The CEO of Royal Dutch Shell, Ben van Beurden makes with the proposed acquisition of the British gas producer BG Group a bold step. The Dutchman, who had the Swiss Peter Voser replaced at the head of Shell last year was aware when he on a Sunday Andrew Gould, the Chairman of BG, called mid-March to propose to him the transaction. The decline in oil prices since the middle of last year the company provides opportunities to buy companies because the ratings are low. On the other hand, exerts the decline in prices also put pressure on the energy companies. The acquisition of BG is a headlong rush.
Long Targeting
Shell wants the British gas producer to take at a price of £ 47 billion (67 billion francs) payment to be made partly in cash and partly in Shell shares. The Board of Directors of the gas company recommends acceptance of the offer. In the proposed transaction, the BG shareholders would receive a share of about 19% to Shell. BG shareholders will receive for each share £ 3.83 in cash and 0.4454 shell-B Securities. This represents a premium of about 50% compared to the BG-share price on Tuesday.
If the assumption is made, would create the world’s second largest oil and gas giant by market capitalization. It is the heaviest transaction in the energy industry for more than ten years. Shell CEO van Beurden, told reporters that the company had already changed always looking for acquisition candidates. BG had already been standing on top of the list. BG is one of the largest producers and distributors of LNG (Liquefied Natural Gas, LNG). Shell is one of the pioneers of LNG. Due to the low ratings from the fallen oil price it is not only a logical but also a compelling transaction, van Beurden said. With the acquisition of Shell can increase the proven oil and gas reserves by 25% and production by 20%. In recent years, the group effort, production and reserves expressed to increase. The company expects the merger (pre-tax) savings of $ 2.5 billion annually. Van Beurden also spoke of it that should be rejected by the collective portfolio investments through 2018 of $ 30 billion. There were among the projects already candidates, but it was decided anything yet.
ungracious Exchange
The transaction represents According to van Beurden a specific concentration of shell on the growth areas of deepwater drilling and natural gas are . In recent years, the company set up, as well as other energy companies, increasingly on natural gas, which can be used in comparison with coal “clean”. Together with BG, Shell would strengthen its position in the market for LNG and among international corporations the distance to the number 2, Exxon Mobil, enlarge. BG holding large and expensive gas projects in Australia, Kazakhstan and East Africa.
In addition, BG is involved in a deepwater project for production of oil off the Brazilian coast. Shell has also been involved in Brazil at deep-sea deposits. The transaction was well little good will among the Shell shareholders. The price of the B shares on the stock market fell by more than 8%. This concerns could be linked to shell too high a price for BG pays. The Group takes on the Cash debt in the amount of $ 20 billion record.
It has also been speculated that potential bidders like Exxon-Mobil to be quenched with a generous offer. Van Beurden however, said that a premium of 50% is customary. From 2016, when the transaction is completed, an increased cash flow should already be observed. The price is also not bet on higher oil note. Moreover, Shell announced a buyback program for the period 2017-2020 of at least $ 25 billion to reassure shareholders. However, the dividend is still the main instrument to distribute profits.
BG with turbulence
BG Group is not to be confused with British Gas. Britain’s third-largest producer of natural gas originated from the privatization of British Gas Group in the 1980s, which was later divided into BG Group as a production unit and in the utility Centrica. Centrica holds the trademark for British Gas in the UK. BG felt the decline in oil prices since the middle of last year, particularly strong.
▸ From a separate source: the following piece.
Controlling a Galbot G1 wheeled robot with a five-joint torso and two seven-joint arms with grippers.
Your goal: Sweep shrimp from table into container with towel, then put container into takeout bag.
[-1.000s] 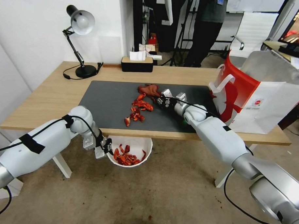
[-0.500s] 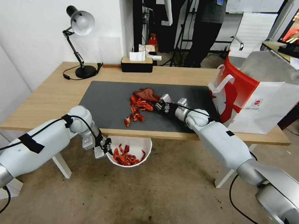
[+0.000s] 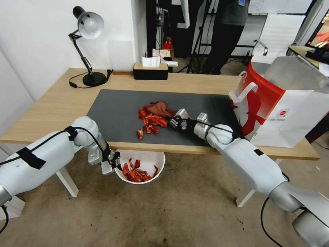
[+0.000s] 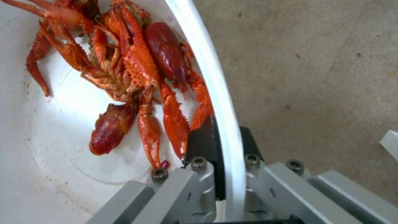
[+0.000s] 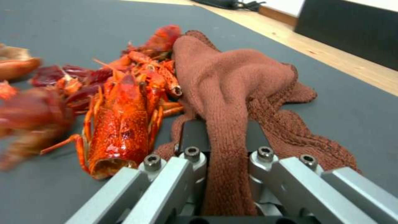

2014 had the ailing company to report a loss, after he had made allowances of nearly $ 9 billion due to lower prices. Furthermore, it had previously been turmoil in the company’s top: last year lost after only 16 months in office, the previous CEO of the British company, which had to revise earnings estimates downward, his post. In this year, Helge Lund, the former head of the Norwegian group Statoil, for a short time the lead.